Geçen yıla oranla iki kat eroin, 10 kat anhidrit yakalanmış durumda
Birleşmiş Milletler (BM) Uluslararası Narkotik Kontrol Kurulu (INCB) tarafından oluşturulan 2018 Raporu, dünya ile aynı anda paylaşıldı. Üsküdar Üniversitesi Rektör Yardımcısı, 2005-2010 ile 2017-2022 dönemleri Birleşmiş Milletler Narkotik Kontrol Kurulu Üyesi ve önceki başkanı Prof. Dr. Sevil Atasoy, Orta Doğu ülkelerindeki uyuşturucu mücadeleye ilişkin verilerin yanı sıra rapordaki Türkiye’ye ilişkin rakamları da paylaştı.
Türkiye’nin, Afganistan’dan eroinin kullanıcısı olan Avrupa ülkelerine transit olarak geçtiği, klasik Balkan yolu üzerinde bulunduğunu ve transit rolünü sürdürdüğünü belirten Prof. Dr. Sevil Atasoy, “Geçtiğimiz yıla göre neredeyse iki kat eroin yakalamış durumdayız. Yani yakalamada muazzam bir artış var. Benzer şekilde geçtiğimiz yıllara oranla neredeyse 10 kat anhidrit yakalamış durumdayız. Uyuşturucu ile mücadelede bir önceki yıla oranla %100 artmış bir başarı var” dedi.
Üsküdar Üniversitesi Merkez Yerleşkesi Senato Salonunda düzenlenen basın toplantısında Üsküdar Üniversitesi Rektör Yardımcısı, 2005-2010 ile 2017-2022 dönemleri Birleşmiş Milletler Narkotik Kontrol Kurulu Üyesi, önceki dönem başkanı Prof.
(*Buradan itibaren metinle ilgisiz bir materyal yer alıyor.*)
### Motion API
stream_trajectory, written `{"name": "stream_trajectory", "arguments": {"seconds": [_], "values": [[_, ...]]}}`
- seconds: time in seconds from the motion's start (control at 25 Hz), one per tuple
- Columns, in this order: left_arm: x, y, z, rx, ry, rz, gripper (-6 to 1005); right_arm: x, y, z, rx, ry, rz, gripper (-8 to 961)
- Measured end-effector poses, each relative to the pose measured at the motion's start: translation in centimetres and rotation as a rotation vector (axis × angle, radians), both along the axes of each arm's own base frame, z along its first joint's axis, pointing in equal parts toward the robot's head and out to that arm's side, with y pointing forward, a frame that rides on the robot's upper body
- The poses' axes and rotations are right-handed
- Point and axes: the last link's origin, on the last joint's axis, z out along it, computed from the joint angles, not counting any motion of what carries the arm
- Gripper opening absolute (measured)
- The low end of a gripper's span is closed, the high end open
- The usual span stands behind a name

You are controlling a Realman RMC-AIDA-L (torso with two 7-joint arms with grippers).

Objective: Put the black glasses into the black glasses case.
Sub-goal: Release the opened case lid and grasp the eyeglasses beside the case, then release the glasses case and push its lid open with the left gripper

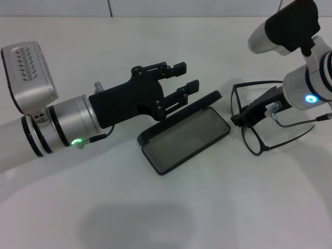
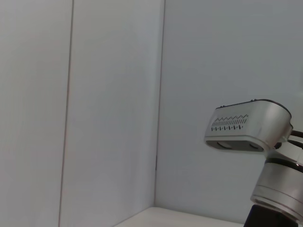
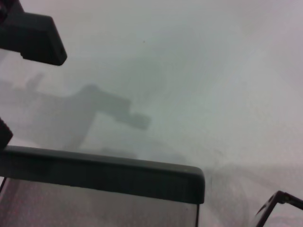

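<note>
- Right gripper (image 1: 239, 120): closed on the black glasses (image 1: 259, 116) at the frame, carrying them toward the case.
- Black glasses case (image 1: 184, 134): just beside that gripper, lid raised, grey lining exposed.
- Left gripper (image 1: 184, 78): fingers apart, empty, behind the lid, apparently bracing it.

a plain white table (image 1: 218, 207) carries everything — its surface is smooth and bare apart from two things near the middle and right. the case (image 1: 184, 136) lies open on it, grey lining up, its lid (image 1: 181, 115) raised along the far edge. just beside it to the right lie the glasses (image 1: 259, 116), lenses toward the case and temples spread out toward the right — whether the frame rests fully flat on the table cannot be told.
</note>
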Motion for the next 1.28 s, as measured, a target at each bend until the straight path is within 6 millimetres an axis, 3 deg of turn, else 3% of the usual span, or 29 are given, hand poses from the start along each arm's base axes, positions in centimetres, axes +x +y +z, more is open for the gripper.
{"name": "stream_trajectory", "arguments": {"seconds": [0.24,0.48,1.04,1.28], "values": [[0.0,0.0,-0.1,-0.002,-0.002,0.002,557,0.7,0.1,0.5,0.013,-0.003,-0.023,289],[0.0,-0.1,-0.1,-0.013,-0.008,0.012,564,1.3,0.1,0.6,0.010,-0.025,-0.032,220],[0.0,-0.1,-0.2,-0.016,-0.012,0.014,579,1.7,0.1,0.6,0.003,-0.045,-0.032,198],[0.1,0.1,0.1,-0.052,-0.035,0.044,586,2.5,0.1,2.1,0.004,-0.037,-0.024,169]]}}
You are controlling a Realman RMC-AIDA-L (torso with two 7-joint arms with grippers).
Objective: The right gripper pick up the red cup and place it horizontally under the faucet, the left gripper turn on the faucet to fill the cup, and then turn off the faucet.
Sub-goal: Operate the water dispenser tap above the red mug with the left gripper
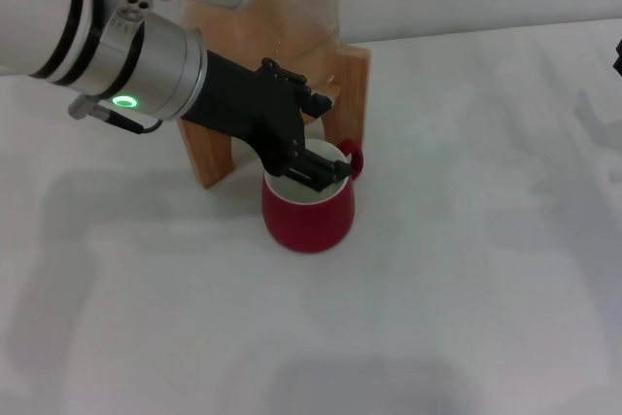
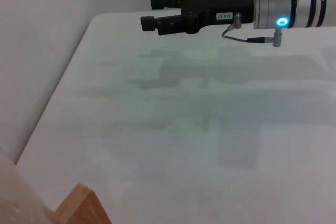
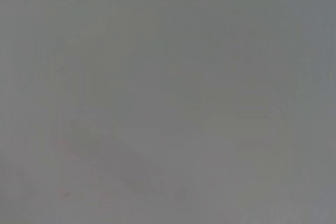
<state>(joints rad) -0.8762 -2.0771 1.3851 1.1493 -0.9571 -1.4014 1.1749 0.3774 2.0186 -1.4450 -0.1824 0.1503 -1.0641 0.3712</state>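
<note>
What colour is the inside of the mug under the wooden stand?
White inside, dark red outside: the red cup, best seen in the head view, with the left pincer over its rim.

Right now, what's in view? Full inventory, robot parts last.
red cup: 1, dark red, white inside, upright on the table in front of the wooden stand, handle toward the robot's right.
wooden stand: 1, light brown, behind the cup, glass dispenser on top; faucet hidden by the arm.
table: 1, white, under everything.
left gripper: 1, black, green light on the arm, reaching over the cup's rim.
right gripper: 1, black, blue light on the arm, jaws apart, above bare table, away from the cup.
</note>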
Dr. Sevil Atasoy, Birleşmiş Milletler (BM) Uluslararası Narkotik Kontrol Kurulu (INCB) tarafından oluşturulan 2018 Raporu, dünya ile aynı anda paylaştı.
Uluslararası Narkotik Kontrol Kurulu (INCB) hakkında bilgi veren Prof. Dr. Sevil Atasoy, “Tıbbi ve bilimsel kullanım dışında narkotik ve psikotrop maddelere erişimi, ayrıca bunların üretim, imalat, dağıtım, kullanım ve ticaretini denetlemek suretiyle, dünya vatandaşlarının sağlık ve refahını korumayı hedefleyen uluslararası nitelikte üç Birleşmiş Milletler Sözleşmesi bulunur. Bunlara, Okyanusya’daki birkaç ada devlet dışında, bütün üye ülkeler taraftır. BM’nin başka hiçbir düzenlemesi bunlar kadar evrensel kabul görmemiştir. Sözleşmelere uyumu BM’nin bağımsız organı Uluslararası Uyuşturucu Kontrol Kurulu (INCB) denetler.Sözleşmelere göre Ekonomik ve Sosyal Konsey tarafından beş yıllığına seçilen ve 13 uzmandan oluşan Kurul, her yıl, sadece Hükümetlerin yetkili organlarının bildirimlerine dayanarak kaleme aldığı bir rapor ile eklerini yayınlamak zorundadır” dedi.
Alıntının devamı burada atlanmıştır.